WLGD (107.7 MHz, "Bigfoot Legends 101.7 & 107.7") is an FM radio station, licensed to Dallas, Pennsylvania, and serving the Scranton - Wilkes-Barre area of Northeastern Pennsylvania. It currently airs a classic country format. WLGD is owned and operated by Seven Mountains Media.

History: Beginnings as WYMK
This station began as WYMK, and was borne out of an effort that began in the mid-1980s with the debut of its AM sister station, WEMR (now WGMM). There was no radio station on the air at that time serving Wyoming County, until a consortium of several local businessmen pooled their resources together to put WEMR on the air. Off to a good, though not overwhelming, start, the new company, known as Endless Mountain Broadcasting, Inc., was inspired to put an FM station on the air, with the help of additional investors to build the new station. One of the owner principals of Endless Mountain Broadcasting was local Chevrolet dealer Don Sherwood, who had also served on the local school board for 23 years. He would go on to serve in the U.S. Congress for eight years prior to the turn of the 21st century.

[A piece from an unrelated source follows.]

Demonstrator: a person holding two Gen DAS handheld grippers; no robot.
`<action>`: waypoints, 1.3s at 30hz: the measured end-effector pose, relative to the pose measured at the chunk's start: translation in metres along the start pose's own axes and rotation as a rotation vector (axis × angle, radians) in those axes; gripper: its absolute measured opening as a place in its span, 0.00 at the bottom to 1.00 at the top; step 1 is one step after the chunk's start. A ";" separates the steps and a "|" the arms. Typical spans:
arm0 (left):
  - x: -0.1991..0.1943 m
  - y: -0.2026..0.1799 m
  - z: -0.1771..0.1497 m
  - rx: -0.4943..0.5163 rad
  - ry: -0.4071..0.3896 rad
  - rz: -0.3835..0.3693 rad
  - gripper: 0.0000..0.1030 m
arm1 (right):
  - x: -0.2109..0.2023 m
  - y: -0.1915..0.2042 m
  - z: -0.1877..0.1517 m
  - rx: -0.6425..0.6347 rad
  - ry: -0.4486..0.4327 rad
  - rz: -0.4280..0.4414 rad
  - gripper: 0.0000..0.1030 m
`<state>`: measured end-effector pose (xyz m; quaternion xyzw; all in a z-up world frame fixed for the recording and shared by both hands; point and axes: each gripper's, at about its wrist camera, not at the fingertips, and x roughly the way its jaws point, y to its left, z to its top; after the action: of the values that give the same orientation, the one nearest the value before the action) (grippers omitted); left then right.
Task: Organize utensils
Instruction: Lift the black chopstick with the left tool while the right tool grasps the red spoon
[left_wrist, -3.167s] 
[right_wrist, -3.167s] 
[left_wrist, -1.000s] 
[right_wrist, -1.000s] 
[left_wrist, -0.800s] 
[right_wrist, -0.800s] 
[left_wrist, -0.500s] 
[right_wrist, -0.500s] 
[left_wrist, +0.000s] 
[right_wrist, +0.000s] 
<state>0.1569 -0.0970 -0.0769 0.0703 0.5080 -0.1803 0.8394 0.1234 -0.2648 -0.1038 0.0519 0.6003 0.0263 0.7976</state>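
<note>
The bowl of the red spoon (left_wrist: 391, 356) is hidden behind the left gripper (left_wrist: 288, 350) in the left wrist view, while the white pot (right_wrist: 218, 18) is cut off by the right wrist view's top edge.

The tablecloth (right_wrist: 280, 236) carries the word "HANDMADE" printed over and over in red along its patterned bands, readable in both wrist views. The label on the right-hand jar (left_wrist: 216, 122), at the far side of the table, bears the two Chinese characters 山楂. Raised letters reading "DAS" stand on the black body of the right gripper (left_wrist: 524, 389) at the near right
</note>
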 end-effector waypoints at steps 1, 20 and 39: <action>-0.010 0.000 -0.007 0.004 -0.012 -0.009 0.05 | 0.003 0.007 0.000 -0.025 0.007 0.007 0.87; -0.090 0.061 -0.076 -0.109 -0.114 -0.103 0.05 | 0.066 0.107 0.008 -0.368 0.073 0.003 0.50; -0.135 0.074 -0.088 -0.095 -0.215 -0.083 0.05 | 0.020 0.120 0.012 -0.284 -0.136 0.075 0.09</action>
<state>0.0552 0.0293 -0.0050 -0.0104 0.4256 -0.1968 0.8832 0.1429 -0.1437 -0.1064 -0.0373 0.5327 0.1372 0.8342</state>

While WEMR was staffed by a live, local, real-time airstaff, the debate was what to program on the new FM station. Much debate was made among the investors, but they finally settled on Unistar's (now Westwood One) "Adult Rock 'n Roll" classic rock format. On October 10, 1990, the station made its debut as WYMK, "Y-107". Prior to the station going on the air, it had been assigned the call letters WEMR-FM when the license was granted a year earlier, but these call letters would not be used on this station again until 1995, and would remain so until 2002.

In 1997, Endless Mountain Broadcasting put both stations up for sale, with both being purchased by Citadel License, Inc. Shortly after the purchase, the operations for both stations were moved to Wilkes-Barre from their original home at the WEMR transmitter site on Wilmar Drive on the outskirts of Tunkhannock.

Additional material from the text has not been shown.